Nós somos como esculturas. No começo da vida somos como um bloco maciço de pedra bruta. Conforme a vida vai nos esculpindo, vamos ficando mais belos e sofisticados, ou horríveis e monstruosos, ou ambos, por que não? Mas o importante é que essa escultura vai sendo feita cada vez mais para o interior do grande bloco de pedra cinza que somos nós, cada vez mais pra dentro, tirando lascas e arrancando faíscas, eliminando tudo aquilo que é desnecessário, supérfluo. Ao final, a escultura pronta deve conter apenas o nosso mais puro interior, por mais belo ou monstruoso que seja.

tio Milan III

"Aquele que quer deixar o lugar em que vive não está feliz."

tio Milan II

"O amor físico lhes dava prazer, mas nenhuma consolação."

tio Milan I

"Tomas pensava: deitar com uma mulher e dormir com ela, eis duas paixões não somente diferentes mas quase contraditórias.

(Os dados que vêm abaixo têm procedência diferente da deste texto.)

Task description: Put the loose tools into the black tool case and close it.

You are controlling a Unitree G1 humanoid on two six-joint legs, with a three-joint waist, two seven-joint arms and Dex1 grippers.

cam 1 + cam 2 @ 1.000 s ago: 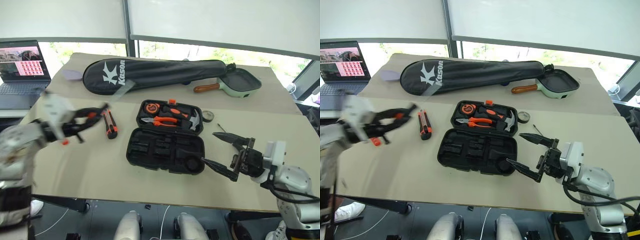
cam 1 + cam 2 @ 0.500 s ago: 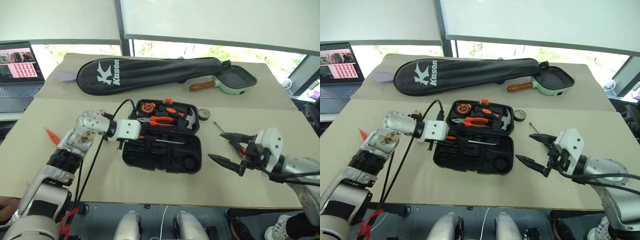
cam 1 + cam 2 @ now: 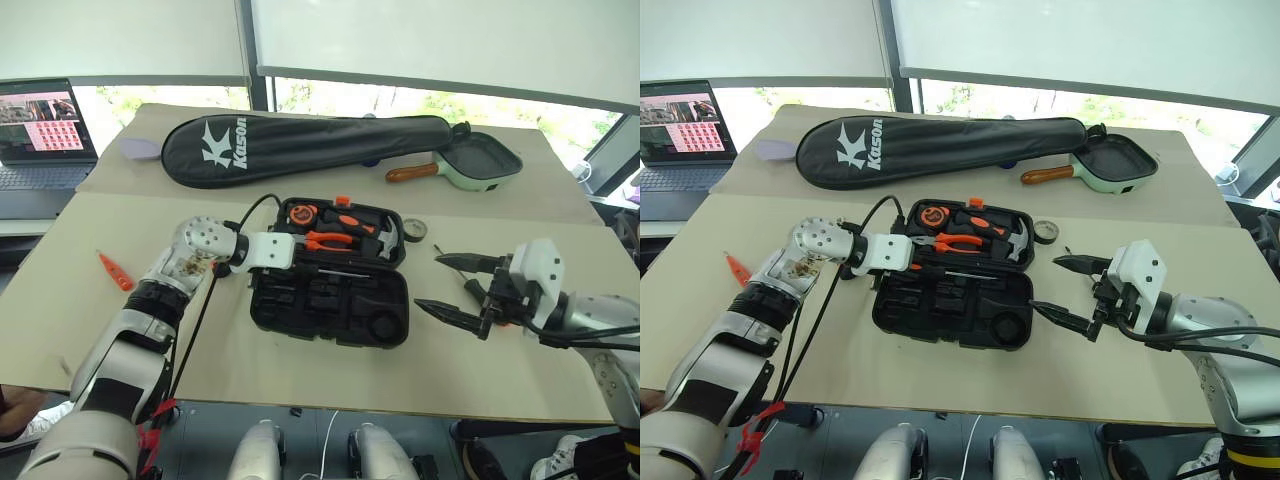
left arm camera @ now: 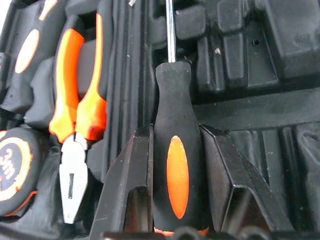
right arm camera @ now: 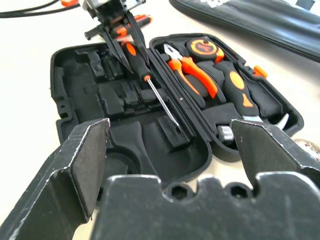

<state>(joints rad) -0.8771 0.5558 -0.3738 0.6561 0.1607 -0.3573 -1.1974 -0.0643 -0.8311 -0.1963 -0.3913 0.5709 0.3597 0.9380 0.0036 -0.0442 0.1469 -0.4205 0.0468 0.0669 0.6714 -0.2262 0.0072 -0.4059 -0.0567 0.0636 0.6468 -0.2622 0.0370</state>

O amor não se manifesta pelo desejo de fazer amor (esse desejo se aplica a uma série inumerável de mulheres), mas pelo desejo do sono compartilhado (este desejo diz respeito a uma só mulher)."

viver

É aquela coisa de pegar a vida com as mãos e estraçalhar com os dentes.

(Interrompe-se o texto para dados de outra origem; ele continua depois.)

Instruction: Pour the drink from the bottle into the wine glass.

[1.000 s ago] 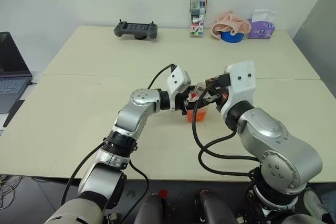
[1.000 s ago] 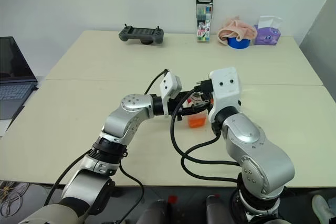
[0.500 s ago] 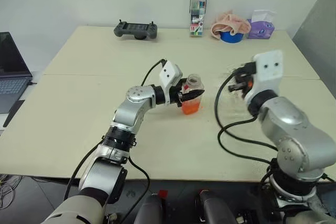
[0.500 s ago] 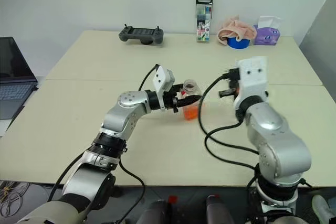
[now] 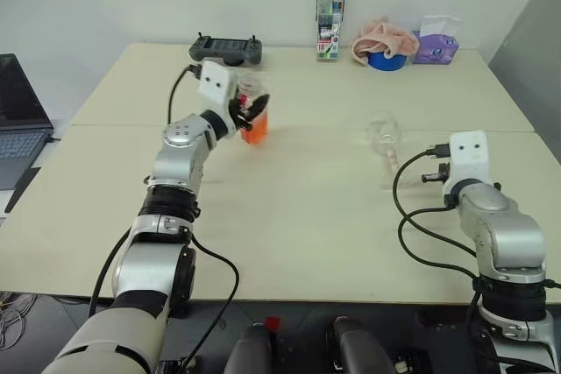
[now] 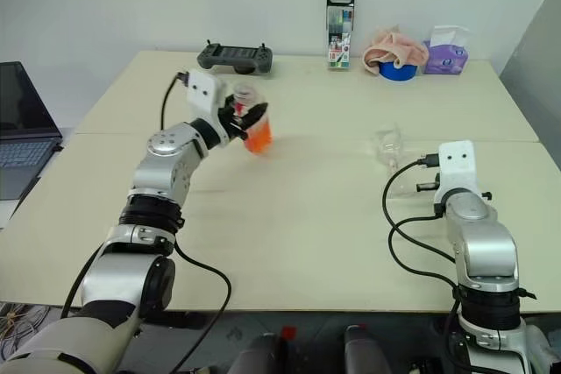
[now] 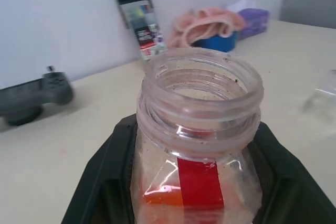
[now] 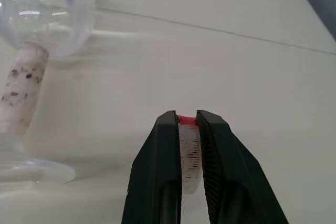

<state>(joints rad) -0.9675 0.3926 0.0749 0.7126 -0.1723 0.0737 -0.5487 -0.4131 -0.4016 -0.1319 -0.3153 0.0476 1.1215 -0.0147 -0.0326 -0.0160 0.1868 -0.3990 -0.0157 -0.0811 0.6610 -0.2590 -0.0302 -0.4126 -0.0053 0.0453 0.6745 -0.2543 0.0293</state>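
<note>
bottle (image 5: 252, 112): uncapped, held clear of the tabletop (image 5: 289, 216) on the left side, long axis near upright, open mouth up and tipped slightly
drink (image 5: 255, 133): orange, sitting in the bottle's lower part
left gripper (image 5: 251, 113): clamped around the bottle's body
cap (image 8: 189, 150): red-and-white, pinched edge-on
right gripper (image 8: 188, 156): fingers narrow, closed on the cap
wine glass (image 5: 386, 148): standing upright on the tabletop, just beside the right gripper, well apart from the bottle
</note>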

segunda-feira, 5 de janeiro de 2009

À F.H.A. (uma pessoa de um passado distante e empoeirado, dos tempos em que eu ainda não era eu)

Eu costumo dizer que nunca amei ninguém, mas a pessoa que cheguei mais perto de amar foste tu. Mas é claro, eu era - e continuo sendo - inábil para o amor. Eu nunca soube como amar e, talvez por isso, te feri. Perdoa. Tudo o que eu queria era te amar.

À beira do mar aberto

Te conto apenas o que quero que ouças, enquanto dissimulo todo o resto. Te mostro apenas o eu que quero que conheças, enquanto dissimulo o eu mais profundo e verdadeiro.

domingo, 4 de janeiro de 2009

À melhor

Minha semi-deusa decaída
tanto me atormentas em busca de tua divindade perdida

minha linda
cara-metade
alma gêmea
completude

menina de olhos azuis & alma rubra
minha eterna ilusão
minha liberdade.

Medo

Medo? O que é o medo?, já se perguntava Dostoiévski. Medo de ser, sentir, viver. Qual a função essencial do medo? Pra que ele serve? A que ele nos impulsiona? Ou será apenas um empecilho, puro e simples? Eu sempre acreditei que o medo nos levasse a algo maior. Afinal, além de um grande medo sempre se esconde uma grande conquista, mesmo que ela só faça sentido para o nosso eu interior. Pra mim o medo pode ser uma grande fonte de energia. Mais ou menos como a raiva. Adrenalina. Vontade de ir além. O medo como uma parede de tijolos que se quebra a marretadas, até as mão sangrarem. Mesmo que do outro lado não tenha nada, o importante é poder chegar ao outro lado. Acho que nenhuma das minhas conquistas até hoje teria tido o mesmo sabor sem o medo. As marretadas. O sangue. A superação. A coragem para ir além - porque a coragem verdadeira só existe quando se tem medo, muito medo. Parece que as coisas perdem um pouco o sentido, perdem a graça, quando deixamos de ter medo. Pensando bem, acho que eu sempre segui o caminho dos meus maiores medos. Sempre aquela busca incessante pelos sentimentos mais intensos - por piores que fossem. Na verdade, se é que existe alguma verdade, o medo não tem nada de mal, o medo é uma força propulsora essencial à vida. Sim, eu tenho medo. E eu sei que enquanto houver alguma coisa a temer eu, pelo menos, estarei vivo.

Yann Tiersen - La Dispute

sábado, 3 de janeiro de 2009

diálogo

- Por que a gente não deu certo?
- Porque eu sou egocêntrico & egoísta.
- Tu nunca amou ninguém?
- Não. Ninguém além de mim mesmo.
- Por quê?
- Porque eu tenho medo. Medo de depositar todo o meu amor em outra pessoa. É uma aposta muito arriscada. Eu acho que ela não aguentaria o peso.
- Mas tu é feliz assim?
- Não. Eu sou triste.
- Então por que tu não muda?
- Não consigo. Não tenho forças.
- Que pena...
- É...

marés

- Eu sou inconstante como as marés.
- Mas as marés são constantes.
- Tu é que pensa.

máxima para começar bem o ano

Em uma relação entre duas pessoas, a que ama menos é sempre a dominante.